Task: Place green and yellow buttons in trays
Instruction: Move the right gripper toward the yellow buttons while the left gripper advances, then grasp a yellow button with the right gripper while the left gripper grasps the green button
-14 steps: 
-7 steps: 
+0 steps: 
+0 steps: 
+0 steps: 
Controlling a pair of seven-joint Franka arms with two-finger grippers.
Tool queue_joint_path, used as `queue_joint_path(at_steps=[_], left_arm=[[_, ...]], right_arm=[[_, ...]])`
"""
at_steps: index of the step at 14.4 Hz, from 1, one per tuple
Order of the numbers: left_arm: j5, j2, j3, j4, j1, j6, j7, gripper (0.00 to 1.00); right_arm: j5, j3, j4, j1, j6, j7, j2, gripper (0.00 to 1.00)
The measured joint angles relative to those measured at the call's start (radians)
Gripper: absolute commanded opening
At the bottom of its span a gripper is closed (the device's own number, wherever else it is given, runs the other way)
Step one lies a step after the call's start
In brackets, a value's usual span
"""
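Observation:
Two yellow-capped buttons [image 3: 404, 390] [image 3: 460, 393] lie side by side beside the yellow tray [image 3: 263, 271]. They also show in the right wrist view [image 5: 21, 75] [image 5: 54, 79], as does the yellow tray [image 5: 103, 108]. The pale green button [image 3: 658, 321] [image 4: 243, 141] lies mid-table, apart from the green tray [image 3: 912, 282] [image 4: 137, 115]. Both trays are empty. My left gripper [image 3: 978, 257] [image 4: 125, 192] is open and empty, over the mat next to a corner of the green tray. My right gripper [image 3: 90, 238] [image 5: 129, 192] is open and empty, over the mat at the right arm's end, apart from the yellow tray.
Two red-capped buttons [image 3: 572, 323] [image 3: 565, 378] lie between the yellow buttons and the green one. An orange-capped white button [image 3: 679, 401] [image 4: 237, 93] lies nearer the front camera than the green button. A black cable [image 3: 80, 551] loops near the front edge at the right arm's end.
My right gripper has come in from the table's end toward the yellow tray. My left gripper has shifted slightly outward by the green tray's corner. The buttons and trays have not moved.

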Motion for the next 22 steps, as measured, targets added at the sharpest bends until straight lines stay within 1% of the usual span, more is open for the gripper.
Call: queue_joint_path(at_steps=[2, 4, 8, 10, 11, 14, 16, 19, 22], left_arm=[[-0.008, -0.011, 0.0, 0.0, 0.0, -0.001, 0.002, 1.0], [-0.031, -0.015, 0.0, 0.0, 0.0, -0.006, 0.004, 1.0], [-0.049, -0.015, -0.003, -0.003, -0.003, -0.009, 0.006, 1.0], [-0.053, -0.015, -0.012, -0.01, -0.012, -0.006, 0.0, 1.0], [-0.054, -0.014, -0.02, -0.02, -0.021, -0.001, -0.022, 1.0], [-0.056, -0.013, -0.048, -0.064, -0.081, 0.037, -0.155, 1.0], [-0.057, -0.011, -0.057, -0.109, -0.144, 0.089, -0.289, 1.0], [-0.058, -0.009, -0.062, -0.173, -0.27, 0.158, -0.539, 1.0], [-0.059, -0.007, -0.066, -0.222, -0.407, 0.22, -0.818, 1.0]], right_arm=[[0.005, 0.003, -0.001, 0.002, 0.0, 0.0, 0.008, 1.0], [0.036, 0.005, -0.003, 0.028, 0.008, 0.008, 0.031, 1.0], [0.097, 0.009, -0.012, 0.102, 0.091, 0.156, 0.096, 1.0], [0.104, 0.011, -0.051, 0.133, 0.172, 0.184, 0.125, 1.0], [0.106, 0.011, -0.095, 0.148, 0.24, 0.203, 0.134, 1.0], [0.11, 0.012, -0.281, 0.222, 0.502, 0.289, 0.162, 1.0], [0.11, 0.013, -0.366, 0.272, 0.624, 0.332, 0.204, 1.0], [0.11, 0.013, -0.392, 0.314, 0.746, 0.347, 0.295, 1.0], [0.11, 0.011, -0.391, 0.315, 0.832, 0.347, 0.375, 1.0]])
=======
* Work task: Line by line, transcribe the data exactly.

* Result of this task:
Task: Place green and yellow buttons in trays
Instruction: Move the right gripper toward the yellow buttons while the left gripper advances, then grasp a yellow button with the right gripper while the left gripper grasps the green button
-14 steps: 
-7 steps: 
+0 steps: 
+0 steps: 
+0 steps: 
Controlling a pair of seven-joint Franka arms with two-finger grippers.
Tool queue_joint_path, used as `queue_joint_path(at_steps=[_], left_arm=[[_, ...]], right_arm=[[_, ...]])`
"""
at_steps: index of the step at 14.4 Hz, from 1, one per tuple
Order of the numbers: left_arm: j5, j2, j3, j4, j1, j6, j7, gripper (0.00 to 1.00); right_arm: j5, j3, j4, j1, j6, j7, j2, gripper (0.00 to 1.00)
The measured joint angles relative to those measured at the call's start (radians)
Gripper: absolute commanded opening
At the bottom of its span a gripper is closed (the device's own number, wherever else it is given, runs the other way)
Step one lies a step after the call's start
In brackets, a value's usual span
"""
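Observation:
Two yellow-capped buttons [image 3: 404, 390] [image 3: 460, 393] lie side by side beside the yellow tray [image 3: 263, 271]. They also show in the right wrist view [image 5: 21, 75] [image 5: 54, 79], as does the yellow tray [image 5: 103, 108]. The pale green button [image 3: 658, 321] [image 4: 243, 141] lies mid-table, apart from the green tray [image 3: 912, 282] [image 4: 137, 115]. Both trays are empty. My left gripper [image 3: 978, 257] [image 4: 125, 192] is open and empty, over the mat next to a corner of the green tray. My right gripper [image 3: 90, 238] [image 5: 129, 192] is open and empty, over the mat at the right arm's end, apart from the yellow tray.
Two red-capped buttons [image 3: 572, 323] [image 3: 565, 378] lie between the yellow buttons and the green one. An orange-capped white button [image 3: 679, 401] [image 4: 237, 93] lies nearer the front camera than the green button. A black cable [image 3: 80, 551] loops near the front edge at the right arm's end.
My right gripper has come in from the table's end toward the yellow tray. My left gripper has shifted slightly outward by the green tray's corner. The buttons and trays have not moved.
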
Motion for the next 22 steps, as measured, targets added at the sharpest bends until straight lines stay within 1% of the usual span, more is open for the gripper.
Call: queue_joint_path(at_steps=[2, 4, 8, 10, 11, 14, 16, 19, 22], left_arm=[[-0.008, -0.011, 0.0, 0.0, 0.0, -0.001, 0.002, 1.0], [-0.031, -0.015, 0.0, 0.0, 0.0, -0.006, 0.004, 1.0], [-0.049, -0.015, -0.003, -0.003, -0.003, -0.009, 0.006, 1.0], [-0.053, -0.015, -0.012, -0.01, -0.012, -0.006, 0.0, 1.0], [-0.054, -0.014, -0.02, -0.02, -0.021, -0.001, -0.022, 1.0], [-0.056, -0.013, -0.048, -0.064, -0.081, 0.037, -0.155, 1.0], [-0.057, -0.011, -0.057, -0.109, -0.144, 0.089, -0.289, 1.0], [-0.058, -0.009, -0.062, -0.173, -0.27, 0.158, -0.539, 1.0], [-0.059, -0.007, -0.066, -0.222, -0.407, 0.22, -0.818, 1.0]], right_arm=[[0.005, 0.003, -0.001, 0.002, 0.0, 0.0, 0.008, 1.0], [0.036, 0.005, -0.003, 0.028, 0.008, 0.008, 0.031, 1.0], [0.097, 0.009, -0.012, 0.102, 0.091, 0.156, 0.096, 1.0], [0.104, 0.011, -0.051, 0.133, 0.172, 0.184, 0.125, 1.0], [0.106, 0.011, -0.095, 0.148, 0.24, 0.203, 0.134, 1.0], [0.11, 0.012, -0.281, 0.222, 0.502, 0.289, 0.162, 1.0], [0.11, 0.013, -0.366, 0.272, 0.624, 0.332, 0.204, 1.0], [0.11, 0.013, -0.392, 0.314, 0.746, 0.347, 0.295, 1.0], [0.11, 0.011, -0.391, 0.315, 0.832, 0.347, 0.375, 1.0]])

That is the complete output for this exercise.